Autre image de la femme criminelle, celle de l’empoisonneuse. Comme si il y avait encore une différence entre les armes utilisées par les femmes et celles des hommes. Vanessa Laime se souvient parfaitement de l’histoire d’une mère qui avait tué ses enfants en glissant du poison dans leurs chocolats chauds. Et Claire Sirrand, de deux meurtres impliquant du poison sur les sept années où elle a tenu sa chronique. « Construction médiatique ! » , rétorque Michèle Agrapart-Delmas, la criminologue. Elle nie en bloc que les femmes se servent de l’empoisonnement plus que les hommes : « Ce sont des informations du XIXème siècle. C’est ce qu’on lit dans Marie Claire. Actuellement on ne trouve même plus de poison » .

« J’espère que je ne suis pas les préjugés sociaux quand j’écris » , se défend Vanessa Laime. « L’expérience m’a prouvée que, plus un crime est terrible, plus il frappe l’inconscient collectif. Plus il est traumatisant, plus il faut écrire sobre. Au début de ma carrière, j’avais un peu tendance à dire ce que je pensais, c’est une erreur journalistique énorme ! » Durant l’affaire Courjault, les journalistes se sont « lâchés » dans une « déferlante médiatique inédite concernant l’infanticide » d’après Martine Versel, maître de conférence en sciences de l’information. La découverte des meurtres et le procès ont donné lieu à une « nouvelle exaltation de la figure de la ‘femme-mère’ ». Qualifiée à la fois de « bonne mère, de « bonne épouse », puis de « monstre » responsable d’un « drame ». « Ne diabolisez pas Véronique Courjault mais n’’en faites pas non plus une icône » , a clamé un des magistrats lors du procès. Non, les médias en ont fait autrement : elle est passée pour une victime.

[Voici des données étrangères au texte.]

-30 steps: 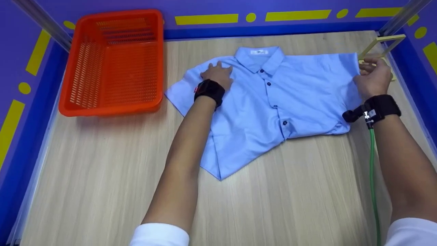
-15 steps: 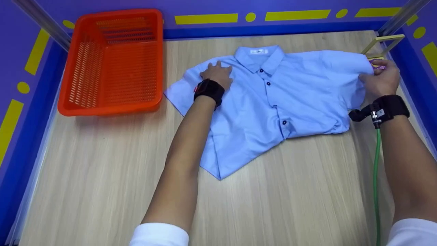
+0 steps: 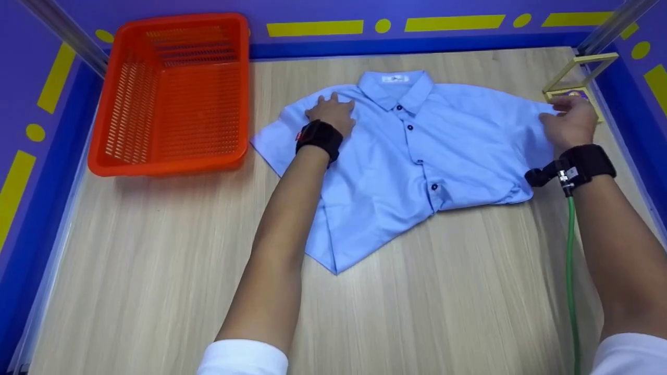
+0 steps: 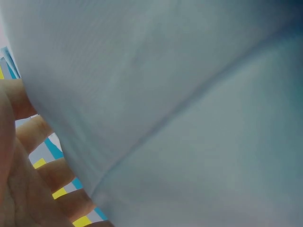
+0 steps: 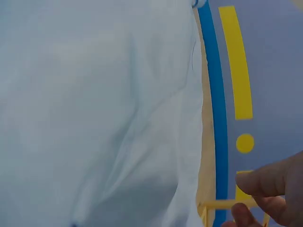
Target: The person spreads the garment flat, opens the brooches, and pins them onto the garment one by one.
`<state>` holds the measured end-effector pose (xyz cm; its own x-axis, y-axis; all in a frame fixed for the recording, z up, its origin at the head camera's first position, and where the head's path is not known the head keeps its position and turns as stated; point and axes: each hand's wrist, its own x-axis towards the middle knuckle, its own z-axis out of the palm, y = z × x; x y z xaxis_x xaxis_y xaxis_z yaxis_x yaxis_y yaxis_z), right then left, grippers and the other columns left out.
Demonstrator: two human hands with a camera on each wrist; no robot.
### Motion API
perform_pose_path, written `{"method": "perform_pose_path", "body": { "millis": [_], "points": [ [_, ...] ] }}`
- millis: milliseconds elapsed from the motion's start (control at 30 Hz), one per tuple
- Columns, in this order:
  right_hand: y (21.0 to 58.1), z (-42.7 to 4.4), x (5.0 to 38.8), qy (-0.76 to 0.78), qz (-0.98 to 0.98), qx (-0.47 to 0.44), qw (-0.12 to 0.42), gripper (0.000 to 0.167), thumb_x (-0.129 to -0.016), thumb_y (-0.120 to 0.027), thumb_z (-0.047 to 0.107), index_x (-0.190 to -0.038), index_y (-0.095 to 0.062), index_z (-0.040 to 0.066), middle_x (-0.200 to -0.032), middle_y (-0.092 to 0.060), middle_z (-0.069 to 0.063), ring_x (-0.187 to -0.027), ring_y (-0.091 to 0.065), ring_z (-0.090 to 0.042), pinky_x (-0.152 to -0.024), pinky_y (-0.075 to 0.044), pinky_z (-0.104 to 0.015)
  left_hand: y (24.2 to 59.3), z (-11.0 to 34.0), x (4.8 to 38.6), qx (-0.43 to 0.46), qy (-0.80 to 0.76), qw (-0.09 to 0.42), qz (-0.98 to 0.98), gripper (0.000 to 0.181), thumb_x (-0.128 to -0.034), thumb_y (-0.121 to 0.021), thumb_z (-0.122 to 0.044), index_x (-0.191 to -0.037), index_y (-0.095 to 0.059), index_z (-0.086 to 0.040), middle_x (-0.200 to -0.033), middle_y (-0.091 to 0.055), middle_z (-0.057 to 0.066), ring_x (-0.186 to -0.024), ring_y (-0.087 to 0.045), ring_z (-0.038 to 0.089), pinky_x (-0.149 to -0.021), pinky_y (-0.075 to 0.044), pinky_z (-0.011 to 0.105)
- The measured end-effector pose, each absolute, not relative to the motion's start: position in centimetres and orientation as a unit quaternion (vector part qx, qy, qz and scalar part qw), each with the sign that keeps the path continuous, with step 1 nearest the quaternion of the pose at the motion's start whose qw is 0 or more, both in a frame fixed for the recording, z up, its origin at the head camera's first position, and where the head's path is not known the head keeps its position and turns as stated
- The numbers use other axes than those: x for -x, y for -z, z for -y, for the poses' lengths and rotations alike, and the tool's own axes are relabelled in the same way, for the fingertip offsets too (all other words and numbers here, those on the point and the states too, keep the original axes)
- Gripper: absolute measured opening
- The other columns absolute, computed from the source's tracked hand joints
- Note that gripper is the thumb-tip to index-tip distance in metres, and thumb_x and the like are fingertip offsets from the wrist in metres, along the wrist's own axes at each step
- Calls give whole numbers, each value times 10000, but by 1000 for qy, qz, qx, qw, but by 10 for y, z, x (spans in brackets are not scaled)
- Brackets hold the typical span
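A light blue short-sleeved button-up shirt (image 3: pixel 385 166) lies spread on the wood-grain table, collar at the far side, lower part folded under. My left hand (image 3: pixel 332 114) rests on its left shoulder with the fingers spread. In the left wrist view those fingers (image 4: pixel 56 175) show past blurred pale cloth. By the right sleeve's hem is my right hand (image 3: pixel 573 122), its thumb overlapping the cloth in the head view. The right wrist view shows that thumb (image 5: pixel 262 182) and the fingers slightly apart, beside the sleeve edge, with no cloth visible between them.
A red-orange plastic basket (image 3: pixel 169 169) stands at the back left. Just beyond my right hand, a small pale yellow open frame or case (image 3: pixel 596 58) stands at the back right. Purple-blue walls with yellow marks enclose the table (image 3: pixel 156 271). A green cable (image 3: pixel 570 260) trails from the right wrist.
My right hand moved outward to the right, lifting and stretching the sleeve, then came back left and down. The sleeve now slopes lower toward its hem. My left hand stays in place.
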<state>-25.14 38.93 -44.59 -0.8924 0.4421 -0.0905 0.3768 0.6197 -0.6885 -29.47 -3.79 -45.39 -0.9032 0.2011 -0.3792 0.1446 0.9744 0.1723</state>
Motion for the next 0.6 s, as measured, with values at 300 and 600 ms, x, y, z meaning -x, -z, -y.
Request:
{"method": "perform_pose_path", "body": {
  "millis": [300,600],
  "points": [
    [422,-293,258,-333,940,-10,-74,543,-986,-601,241,-1449,-482,-16,-1461,-454,-300,-1345,-393,-479,-1091,-325,-572,452,40,295,-85,-78,196,-974,548,-1065,-459,-394,-1587,-318,-305,-1658,-189,142,-1493,-186,427,-1085,-307,670],
    [419,-198,271,-250,933,-134,-222,659,-1021,-563,252,-1577,-286,32,-1610,-222,-276,-1489,-177,-444,-1200,-165,-537,461,37,300,-86,-64,203,-973,562,-1067,-439,-422,-1595,-277,-320,-1667,-160,126,-1499,-168,421,-1082,-309,674]
  ]
}}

Voiture de police devant le commissariat

Femmes et meurtre, d’abord victimes

L’image des femmes dans les pages faits-divers et judiciaires ne fait statistiquement pas débat : c’est celle de victime. Michèle Agrapart-Delmas, rappelle qu’il n’y a que 2 500 femmes incarcérées pour toutes sortes de crimes, contre 63 000 victimes recensées. En France, une femme meurt tous les trois jours sous les coups de son conjoint. Pour les médias, le constat de l’Association des femmes journalistes (AFJ), en 2006, est sans appel : une femme sur quatorze est présentée comme une victime dans la presse pour un homme sur vingt-et-un. Spécialement dans les pages faits-divers. Même les femmes qui tuent leur partenaire sont souvent décrites comme des « victimes » qui se sont rebellées, vengées. A l’image d’une Cécile Brossard, maltraitée psychologiquement par son amant, ou d’une femme battue. En psychologie, on parle du couple « agresseur-agressé » qui dure, puis se renverse. Les voilà un brin excusées. Et Denis Masliah d’avancer son avis sans l’ombre d’un doute : « L’immense majorité des meurtres est masculine. L’homme est évidemment plus nocif que la femme pour l’humanité ».